Attraverso un racconto immersivo entriamo nel cuore del Villaggio per la Terra di Roma, a Villa Borghese, tra la terrazza del Pincio e il Galoppatoio. Qui idee, esperienze e testimonianze si intrecciano. Il sogno prende forma nelle parole di chi ogni giorno lavora per la sostenibilità: Pierluigi Sassi, presidente di Earth Day Italia, invita a “tornare a sognare il futuro che veramente vogliamo”, mentre Federica Vivian, del Movimento dei Focolari, descrive un pianeta fondato su relazioni autentiche, ricordando che “il sogno di un mondo nuovo è il sogno di un mondo in cui le relazioni hanno un grande peso”.
Il sogno al Villaggio si traduce in visione concreta, azione, non astrazione. Chiara Maggi, responsabile del Centro Nazionale per la rete nazionale laboratori dell'ISPRA (Istituto Superiore per la Protezione e la Ricerca Ambientale) richiama l’attenzione sul legame profondo tra ambiente, animali e uomo – “permeabili”, capaci cioè di influenzarsi a vicenda.

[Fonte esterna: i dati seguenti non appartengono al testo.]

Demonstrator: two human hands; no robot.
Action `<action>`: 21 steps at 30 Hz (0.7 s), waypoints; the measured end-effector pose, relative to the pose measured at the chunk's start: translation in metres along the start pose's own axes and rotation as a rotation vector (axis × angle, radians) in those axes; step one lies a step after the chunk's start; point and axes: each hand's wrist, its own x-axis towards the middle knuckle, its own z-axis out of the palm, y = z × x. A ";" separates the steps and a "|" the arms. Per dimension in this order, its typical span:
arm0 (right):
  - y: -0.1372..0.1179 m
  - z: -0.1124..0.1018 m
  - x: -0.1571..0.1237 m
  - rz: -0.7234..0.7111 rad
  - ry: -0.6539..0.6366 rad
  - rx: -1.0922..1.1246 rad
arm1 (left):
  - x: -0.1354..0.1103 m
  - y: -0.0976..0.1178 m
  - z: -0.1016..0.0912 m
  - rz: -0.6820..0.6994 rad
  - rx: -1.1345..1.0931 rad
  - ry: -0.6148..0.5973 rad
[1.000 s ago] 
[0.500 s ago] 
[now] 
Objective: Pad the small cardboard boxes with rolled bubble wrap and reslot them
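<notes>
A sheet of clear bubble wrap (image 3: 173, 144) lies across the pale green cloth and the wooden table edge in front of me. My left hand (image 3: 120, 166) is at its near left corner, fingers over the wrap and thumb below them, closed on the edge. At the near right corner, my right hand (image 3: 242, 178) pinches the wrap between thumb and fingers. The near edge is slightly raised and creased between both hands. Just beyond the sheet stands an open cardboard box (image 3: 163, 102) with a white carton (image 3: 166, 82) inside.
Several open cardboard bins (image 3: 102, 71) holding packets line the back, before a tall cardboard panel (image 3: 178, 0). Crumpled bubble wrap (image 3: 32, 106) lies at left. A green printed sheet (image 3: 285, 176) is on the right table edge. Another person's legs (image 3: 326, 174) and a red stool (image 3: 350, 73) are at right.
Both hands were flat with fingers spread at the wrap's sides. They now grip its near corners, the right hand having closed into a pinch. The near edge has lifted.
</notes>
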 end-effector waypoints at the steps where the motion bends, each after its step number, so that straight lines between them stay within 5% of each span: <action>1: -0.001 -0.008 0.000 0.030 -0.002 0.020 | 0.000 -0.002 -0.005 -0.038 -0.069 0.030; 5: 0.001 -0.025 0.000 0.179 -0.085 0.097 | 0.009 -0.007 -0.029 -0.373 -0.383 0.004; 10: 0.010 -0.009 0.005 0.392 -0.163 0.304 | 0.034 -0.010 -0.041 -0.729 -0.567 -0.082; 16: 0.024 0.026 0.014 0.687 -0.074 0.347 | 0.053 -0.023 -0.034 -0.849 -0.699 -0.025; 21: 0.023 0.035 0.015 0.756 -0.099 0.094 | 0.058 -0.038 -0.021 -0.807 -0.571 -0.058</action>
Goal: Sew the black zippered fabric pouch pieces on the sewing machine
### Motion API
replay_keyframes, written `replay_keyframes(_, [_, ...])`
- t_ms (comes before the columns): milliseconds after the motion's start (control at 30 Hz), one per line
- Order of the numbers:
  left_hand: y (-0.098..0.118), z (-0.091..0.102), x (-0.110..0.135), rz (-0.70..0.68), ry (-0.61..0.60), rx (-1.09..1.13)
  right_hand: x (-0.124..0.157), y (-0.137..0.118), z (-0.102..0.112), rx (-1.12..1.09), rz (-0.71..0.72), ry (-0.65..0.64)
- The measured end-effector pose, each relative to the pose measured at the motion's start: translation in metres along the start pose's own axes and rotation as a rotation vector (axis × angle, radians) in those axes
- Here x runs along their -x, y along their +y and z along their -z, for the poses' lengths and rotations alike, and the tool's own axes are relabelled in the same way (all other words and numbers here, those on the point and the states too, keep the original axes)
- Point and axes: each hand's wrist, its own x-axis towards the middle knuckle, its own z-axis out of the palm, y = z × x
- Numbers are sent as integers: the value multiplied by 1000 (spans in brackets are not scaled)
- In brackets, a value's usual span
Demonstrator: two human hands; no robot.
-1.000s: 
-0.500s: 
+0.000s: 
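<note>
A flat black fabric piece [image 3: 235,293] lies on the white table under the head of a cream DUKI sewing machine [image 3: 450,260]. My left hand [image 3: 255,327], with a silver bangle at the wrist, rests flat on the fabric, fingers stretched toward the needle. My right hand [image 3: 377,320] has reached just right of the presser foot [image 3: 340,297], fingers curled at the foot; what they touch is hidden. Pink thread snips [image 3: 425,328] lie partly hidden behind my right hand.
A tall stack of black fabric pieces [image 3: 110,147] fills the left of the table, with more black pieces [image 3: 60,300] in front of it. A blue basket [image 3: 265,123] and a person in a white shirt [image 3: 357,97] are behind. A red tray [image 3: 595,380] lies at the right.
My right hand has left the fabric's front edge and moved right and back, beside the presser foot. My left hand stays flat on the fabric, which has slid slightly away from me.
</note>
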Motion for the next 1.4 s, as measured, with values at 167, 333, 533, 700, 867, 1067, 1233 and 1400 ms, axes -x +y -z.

Il sogno di una transizione ecologica integrata suona urgente nelle parole di Enrico Giovannini, cofondatore dell'Alleanza italiana per lo sviluppo sostenibile (ASviS), che sgombra il campo da ogni illusione: “Non è un sogno, è l’unica strada possibile”.
Il racconto si muove così tra dimensione ideale e realtà, affrontando anche le sfide della transizione ecologica: Andrea Cardinali, direttore generale UNRAE – Unione Nazionale Rappresentanti Autoveicoli Esteri, ricorda che questo cambiamento deve essere giusto, perché “la transizione non deve lasciare indietro nessuno”, mentre Luigi Ciaralli, vice presidente MSP (Movimento Sportivo Popolare), riporta tutto a gesti concreti, sottolineando come la cura dell’ambiente passi anche da azioni semplici e quotidiane, perché “la pulizia e la corretta gestione del territorio diventano fondamentali per stare bene tutti”.
A chiudere il cerchio è Lorna Gold, direttore esecutivo del movimento Laudato si', che trasforma definitivamente il sogno in responsabilità: “Un sogno che non si traduce in azione è semplicemente un desiderio”.
È qui che la puntata trova il suo senso più profondo: nel passaggio dal sogno all’impegno. Un invito a immaginare, certo, ma soprattutto ad agire. Perché la Terra che sogniamo comincia proprio da ciò che scegliamo di fare, già da ora.